WHAT THE TASK REQUIRES
Repeat, exactly as written, the lines of the records below from the first through the line with "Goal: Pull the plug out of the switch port", but none past it.

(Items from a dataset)
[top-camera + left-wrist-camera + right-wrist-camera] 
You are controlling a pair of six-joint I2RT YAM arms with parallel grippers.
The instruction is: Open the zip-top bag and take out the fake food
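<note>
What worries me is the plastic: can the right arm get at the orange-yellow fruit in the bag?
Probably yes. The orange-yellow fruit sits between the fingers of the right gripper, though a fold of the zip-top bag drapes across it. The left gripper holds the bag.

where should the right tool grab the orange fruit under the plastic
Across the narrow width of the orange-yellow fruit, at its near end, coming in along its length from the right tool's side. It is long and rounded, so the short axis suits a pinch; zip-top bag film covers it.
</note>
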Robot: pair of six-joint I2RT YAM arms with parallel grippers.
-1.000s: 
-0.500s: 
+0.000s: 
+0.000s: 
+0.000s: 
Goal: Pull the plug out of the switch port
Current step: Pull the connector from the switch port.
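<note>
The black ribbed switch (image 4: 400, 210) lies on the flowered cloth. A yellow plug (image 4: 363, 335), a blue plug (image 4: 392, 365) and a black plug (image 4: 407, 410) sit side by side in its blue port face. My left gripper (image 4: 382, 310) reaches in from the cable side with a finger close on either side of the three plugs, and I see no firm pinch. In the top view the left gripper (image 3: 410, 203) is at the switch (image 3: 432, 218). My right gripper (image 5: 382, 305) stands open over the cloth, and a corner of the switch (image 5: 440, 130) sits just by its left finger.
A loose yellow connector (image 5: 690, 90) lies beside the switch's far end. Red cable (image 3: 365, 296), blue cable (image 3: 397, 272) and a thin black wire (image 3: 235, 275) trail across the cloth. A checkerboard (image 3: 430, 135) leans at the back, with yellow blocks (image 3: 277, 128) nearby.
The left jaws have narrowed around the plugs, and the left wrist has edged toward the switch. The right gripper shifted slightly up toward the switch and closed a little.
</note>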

ANSWER TO THIS PROBLEM
[top-camera + left-wrist-camera + right-wrist-camera] 
You are controlling a pair of six-joint I2RT YAM arms with parallel grippers.
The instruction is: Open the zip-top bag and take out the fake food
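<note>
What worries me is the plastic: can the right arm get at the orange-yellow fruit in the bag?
Probably yes. The orange-yellow fruit sits between the fingers of the right gripper, though a fold of the zip-top bag drapes across it. The left gripper holds the bag.

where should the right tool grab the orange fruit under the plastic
Across the narrow width of the orange-yellow fruit, at its near end, coming in along its length from the right tool's side. It is long and rounded, so the short axis suits a pinch; zip-top bag film covers it.
</note>
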Robot: pair of six-joint I2RT YAM arms with parallel grippers.
-1.000s: 
-0.500s: 
+0.000s: 
+0.000s: 
+0.000s: 
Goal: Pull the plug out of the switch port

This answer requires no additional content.